Comparisons with other game AI systems Prior to OpenAI Five, other AI versus human experiments and systems have been successfully used before, such as Jeopardy! with Watson, chess with Deep Blue, and Go with AlphaGo. In comparison with other games that have used AI systems to play against human players, Dota 2 differs as explained below:
- Long run view**: The bots run at 30 frames per second for an average match time of 45 minutes, which results in 80,000 ticks per game. OpenAI Five observes every fourth frame, generating 20,000 moves. By comparison, chess usually ends before 40 moves, while Go ends before 150 moves.
- Partially observed state of the game**: Players and their allies can only see the map directly around them. The rest of it is covered in a fog of war which hides enemies units and their movements. Thus, playing *Dota 2* requires making inferences based on this incomplete data, as well as predicting what their opponent could be doing at the same time. By comparison, Chess and Go are "full-information games", as they do not hide elements from the opposing player.
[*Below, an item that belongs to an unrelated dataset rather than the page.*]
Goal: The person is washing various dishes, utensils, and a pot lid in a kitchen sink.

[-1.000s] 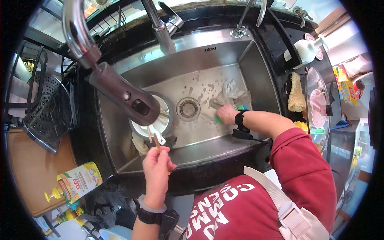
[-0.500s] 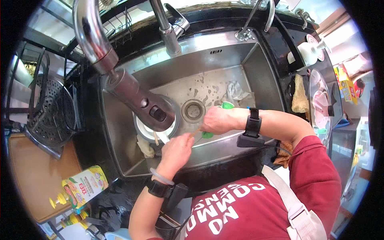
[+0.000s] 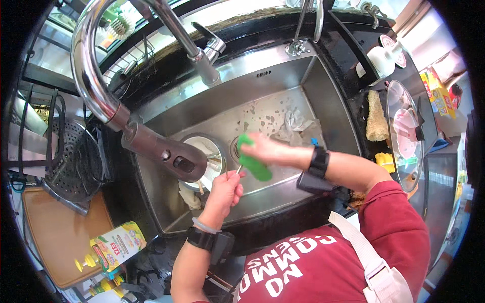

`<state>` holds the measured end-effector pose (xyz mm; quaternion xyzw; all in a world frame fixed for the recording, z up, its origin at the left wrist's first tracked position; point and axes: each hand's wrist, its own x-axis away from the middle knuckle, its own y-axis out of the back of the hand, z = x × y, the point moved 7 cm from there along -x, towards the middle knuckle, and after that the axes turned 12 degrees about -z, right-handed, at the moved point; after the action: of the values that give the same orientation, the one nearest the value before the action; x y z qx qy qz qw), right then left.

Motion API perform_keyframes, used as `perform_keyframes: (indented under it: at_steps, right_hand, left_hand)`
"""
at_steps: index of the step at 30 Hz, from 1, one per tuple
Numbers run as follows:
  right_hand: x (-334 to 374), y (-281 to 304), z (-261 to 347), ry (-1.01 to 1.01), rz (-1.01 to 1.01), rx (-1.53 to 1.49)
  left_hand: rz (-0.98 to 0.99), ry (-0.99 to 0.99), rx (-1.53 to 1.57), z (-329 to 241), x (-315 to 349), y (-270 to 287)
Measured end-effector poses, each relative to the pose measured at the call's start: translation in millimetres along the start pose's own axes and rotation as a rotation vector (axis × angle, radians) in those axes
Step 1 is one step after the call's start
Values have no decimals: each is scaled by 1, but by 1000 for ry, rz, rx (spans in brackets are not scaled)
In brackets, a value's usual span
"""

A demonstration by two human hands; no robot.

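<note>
Over the sink (image 3: 328, 91), my left hand (image 3: 225, 192) pinches one end of a thin, pale stick-like utensil (image 3: 239, 170); its kind is unclear. My right hand (image 3: 268, 150) is closed on a green scrubbing cloth (image 3: 256, 167), slightly blurred, which hangs beside the utensil. The cloth hides the utensil's far end, so I cannot tell whether they touch. Left of my hands, a round pot (image 3: 221, 151) holds white dishes and thin sticks, partly covered by the dark faucet head (image 3: 174, 159).
A chrome faucet (image 3: 83, 65) arches over the sink's left side. Crumpled clear plastic (image 3: 295, 121) lies near the drain. On the right counter are a loofah (image 3: 375, 116), a glass lid (image 3: 404, 101) and a white pump bottle (image 3: 380, 63). A yellow-pump soap bottle (image 3: 118, 245) lies at left.
My right hand has shifted slightly left and up, and more of the green cloth shows below it. The view has turned a little; my left hand keeps its pinch on the utensil.
</note>
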<state>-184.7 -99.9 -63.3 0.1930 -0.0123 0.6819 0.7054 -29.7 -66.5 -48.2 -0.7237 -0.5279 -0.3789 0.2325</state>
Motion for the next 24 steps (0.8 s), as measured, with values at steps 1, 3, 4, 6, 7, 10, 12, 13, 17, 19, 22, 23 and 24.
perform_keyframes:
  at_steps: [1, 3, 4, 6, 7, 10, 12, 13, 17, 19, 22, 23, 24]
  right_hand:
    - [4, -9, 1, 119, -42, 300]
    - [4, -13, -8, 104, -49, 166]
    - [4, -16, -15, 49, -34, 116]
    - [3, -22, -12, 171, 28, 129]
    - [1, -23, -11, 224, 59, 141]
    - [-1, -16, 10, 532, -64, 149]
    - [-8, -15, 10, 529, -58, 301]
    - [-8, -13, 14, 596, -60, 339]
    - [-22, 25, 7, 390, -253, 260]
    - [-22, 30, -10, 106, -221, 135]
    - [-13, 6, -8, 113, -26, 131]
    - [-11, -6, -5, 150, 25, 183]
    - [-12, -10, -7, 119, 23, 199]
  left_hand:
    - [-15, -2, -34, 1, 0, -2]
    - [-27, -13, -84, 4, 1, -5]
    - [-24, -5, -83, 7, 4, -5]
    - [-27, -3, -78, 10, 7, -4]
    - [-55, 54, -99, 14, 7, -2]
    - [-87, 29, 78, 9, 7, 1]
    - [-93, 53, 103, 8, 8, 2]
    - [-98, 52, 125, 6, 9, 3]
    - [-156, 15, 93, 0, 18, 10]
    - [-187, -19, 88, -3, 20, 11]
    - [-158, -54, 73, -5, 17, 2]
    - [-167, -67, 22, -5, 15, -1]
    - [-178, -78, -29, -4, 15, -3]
Chess champion Garry Kasparov, who lost against the Deep Blue AI in 1997, stated that despite their losing performance at The International 2018, the bots would eventually "get there, and sooner than expected".
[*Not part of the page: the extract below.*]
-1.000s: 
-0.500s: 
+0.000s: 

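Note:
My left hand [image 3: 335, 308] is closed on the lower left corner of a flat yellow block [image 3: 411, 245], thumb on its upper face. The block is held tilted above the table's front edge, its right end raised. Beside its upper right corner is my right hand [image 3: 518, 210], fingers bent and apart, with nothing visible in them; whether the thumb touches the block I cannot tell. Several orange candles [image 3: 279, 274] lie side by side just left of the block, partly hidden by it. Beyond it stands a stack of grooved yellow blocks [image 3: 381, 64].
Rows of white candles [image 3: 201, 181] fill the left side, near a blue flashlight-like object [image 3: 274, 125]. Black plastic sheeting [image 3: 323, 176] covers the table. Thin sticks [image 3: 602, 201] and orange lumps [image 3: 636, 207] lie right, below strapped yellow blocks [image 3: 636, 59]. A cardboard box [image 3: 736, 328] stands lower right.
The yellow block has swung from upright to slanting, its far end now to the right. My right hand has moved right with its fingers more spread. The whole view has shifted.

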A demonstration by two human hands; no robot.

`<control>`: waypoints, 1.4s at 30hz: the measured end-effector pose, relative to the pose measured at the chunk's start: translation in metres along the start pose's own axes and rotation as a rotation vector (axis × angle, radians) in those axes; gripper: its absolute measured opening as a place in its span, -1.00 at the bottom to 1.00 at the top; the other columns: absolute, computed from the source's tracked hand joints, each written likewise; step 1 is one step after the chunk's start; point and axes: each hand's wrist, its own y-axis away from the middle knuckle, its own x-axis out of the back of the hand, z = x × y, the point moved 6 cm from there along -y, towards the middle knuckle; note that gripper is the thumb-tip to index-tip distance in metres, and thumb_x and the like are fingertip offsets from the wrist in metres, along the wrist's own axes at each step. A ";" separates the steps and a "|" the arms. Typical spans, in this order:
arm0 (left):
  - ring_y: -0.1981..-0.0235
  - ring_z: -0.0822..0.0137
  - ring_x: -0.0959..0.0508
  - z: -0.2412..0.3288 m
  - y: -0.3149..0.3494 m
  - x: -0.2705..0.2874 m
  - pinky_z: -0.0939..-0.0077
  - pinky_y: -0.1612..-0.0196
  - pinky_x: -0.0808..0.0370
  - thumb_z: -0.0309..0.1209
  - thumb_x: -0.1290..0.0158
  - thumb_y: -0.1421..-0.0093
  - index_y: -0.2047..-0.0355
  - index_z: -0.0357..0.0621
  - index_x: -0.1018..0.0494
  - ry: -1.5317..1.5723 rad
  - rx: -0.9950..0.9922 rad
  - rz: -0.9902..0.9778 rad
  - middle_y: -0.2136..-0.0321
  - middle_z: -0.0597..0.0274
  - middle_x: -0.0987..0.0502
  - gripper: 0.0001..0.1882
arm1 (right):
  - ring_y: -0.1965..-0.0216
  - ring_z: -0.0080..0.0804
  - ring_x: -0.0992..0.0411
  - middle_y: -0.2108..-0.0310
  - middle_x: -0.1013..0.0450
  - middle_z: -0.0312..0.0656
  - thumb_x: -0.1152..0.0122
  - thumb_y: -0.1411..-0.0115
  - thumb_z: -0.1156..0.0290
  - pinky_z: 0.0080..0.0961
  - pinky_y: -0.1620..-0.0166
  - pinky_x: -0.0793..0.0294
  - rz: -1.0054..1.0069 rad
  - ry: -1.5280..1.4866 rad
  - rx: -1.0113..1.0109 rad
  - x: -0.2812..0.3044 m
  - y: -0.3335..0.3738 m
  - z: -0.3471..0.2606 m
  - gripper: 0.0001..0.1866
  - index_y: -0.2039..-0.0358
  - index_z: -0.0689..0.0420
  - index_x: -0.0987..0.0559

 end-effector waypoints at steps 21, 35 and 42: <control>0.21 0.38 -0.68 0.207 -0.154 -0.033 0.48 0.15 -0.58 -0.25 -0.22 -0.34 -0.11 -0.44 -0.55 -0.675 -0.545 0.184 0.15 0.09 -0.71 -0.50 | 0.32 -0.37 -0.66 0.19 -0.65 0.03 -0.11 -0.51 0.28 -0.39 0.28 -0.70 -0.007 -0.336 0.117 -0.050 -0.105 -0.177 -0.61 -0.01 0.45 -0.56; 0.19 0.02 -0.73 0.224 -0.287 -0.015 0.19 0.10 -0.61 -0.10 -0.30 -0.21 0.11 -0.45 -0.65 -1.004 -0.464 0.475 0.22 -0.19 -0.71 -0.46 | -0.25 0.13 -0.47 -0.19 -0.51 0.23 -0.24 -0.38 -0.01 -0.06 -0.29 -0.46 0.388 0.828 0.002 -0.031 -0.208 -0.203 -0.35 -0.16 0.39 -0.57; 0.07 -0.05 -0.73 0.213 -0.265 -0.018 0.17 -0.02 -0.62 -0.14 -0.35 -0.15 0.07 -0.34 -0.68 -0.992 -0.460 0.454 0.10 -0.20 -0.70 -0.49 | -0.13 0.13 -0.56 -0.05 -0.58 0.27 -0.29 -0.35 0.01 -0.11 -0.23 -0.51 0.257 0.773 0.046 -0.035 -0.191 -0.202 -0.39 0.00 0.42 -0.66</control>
In a conversation with MIT Technology Review, AI experts also considered OpenAI Five system as a significant achievement, as they noted that Dota 2 was an "extremely complicated game", so even beating non-professional players was impressive. PC Gamer wrote that their wins against professional players was a significant event in machine learning. In contrast, Motherboard wrote that the victory was "basically cheating" due to the simplified hero pools on both sides, as well as the fact that bots were given direct access to the API, as opposed to using computer vision to interpret pixels on the screen. The Verge wrote that the bots were evidence that the company's approach to reinforcement learning and its general philosophy about AI was "yielding milestones".
It was OpenAI's hope that the technology could have applications outside of the digital realm. In 2018, they were able to reuse the same reinforcement learning algorithms and training code from OpenAI Five for Dactyl, a human-like robot hand with a neural network built to manipulate physical objects. In 2019, Dactyl solved the Rubik's Cube.